OUT-LAW News, 07/11/2005

A Hong Kong man has received what is reported to be the world’s first jail sentence for making movies available online on a BitTorrent website. Chan Nai-ming was given a three-month custodial sentence.

The 38-year old faced a maximum of four years in prison and a $6,400 fine for every copy distributed without permission, said the Motion Picture Association of America (MPAA).

Chan was originally arrested in January this year and charged with illegally uploading three films – Miss Congeniality, Red Planet and Daredevil – onto a website using the BitTorrent protocol.

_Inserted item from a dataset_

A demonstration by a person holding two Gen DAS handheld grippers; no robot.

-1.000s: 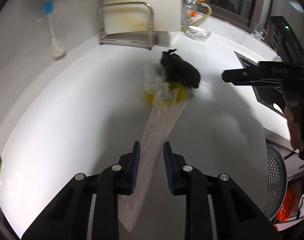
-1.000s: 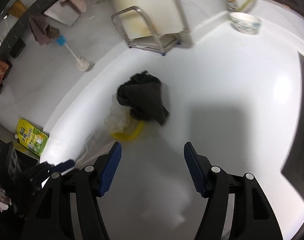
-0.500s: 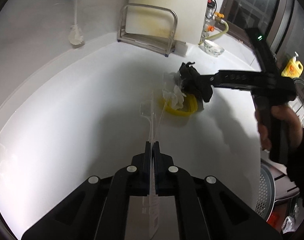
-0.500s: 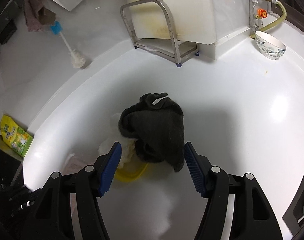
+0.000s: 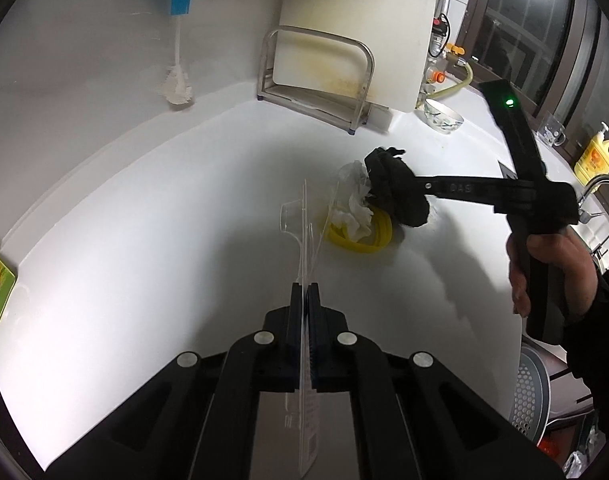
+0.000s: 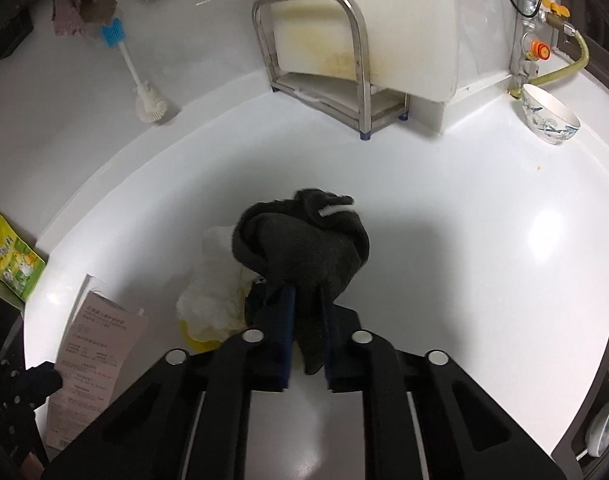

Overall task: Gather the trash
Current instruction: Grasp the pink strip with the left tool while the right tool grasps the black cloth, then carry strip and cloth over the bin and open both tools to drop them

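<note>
We are holding the left gripper with its fingers pressed together on a clear plastic package, pinching it edge-on so the thin sheet is standing upright between the pads and running out toward twelve o'clock. In the right wrist view the same package is showing its printed paper backing at eight o'clock, which tells us we are gripping it by its near end and letting the rest hang free above the table.

We are clamping the right gripper on a dark cloth, with the fingers closed on a fold that is trailing down between them while the bundled bulk is sitting at twelve o'clock just past the tips. Gripping a fold rather than the whole wad is probably the surest way to carry something this limp.

Just beside the cloth, at ten o'clock from the right gripper, a crumpled white tissue is lying over a yellow ring on the table; we cannot tell whether the cloth is touching them. These look like the pieces left to gather, since both grippers are occupied.

Farther out, at twelve o'clock, a metal rack is holding a white cutting board against the wall; a bowl is sitting at two o'clock and a brush is leaning at ten o'clock.
</note>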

BitTorrent is a program specially designed for transferring files. BitTorrent users connect to each other directly to send and receive portions of any file – rather than the entire file being swapped at once, as on a Kazaa- or Grokster-type network.

A central server called a BitTorrent tracker coordinates the action of all such peers. Crucially, the tracker manages the P2P connections to share distribution of a file, rather than sharing the file itself. This way, many users can access a file such as a movie as it is being downloaded, using less bandwidth than if each user had to stream the movie separately. Meanwhile, the co-ordinating server has no knowledge of the contents of the files being traded.

There are other similar programs, such as eDonkey or DirectConnect, and all have been targeted by the movie industry over the past year.

In December last year the MPAA filed over 100 lawsuits in the US and UK, accusing website operators of helping online pirates steal hundreds of millions of illegal copies of movies and TV programs, and forcing a number of sites to close.

Users have been targeted too. Lawsuits against 286 users were filed by the MPAA in August 2005.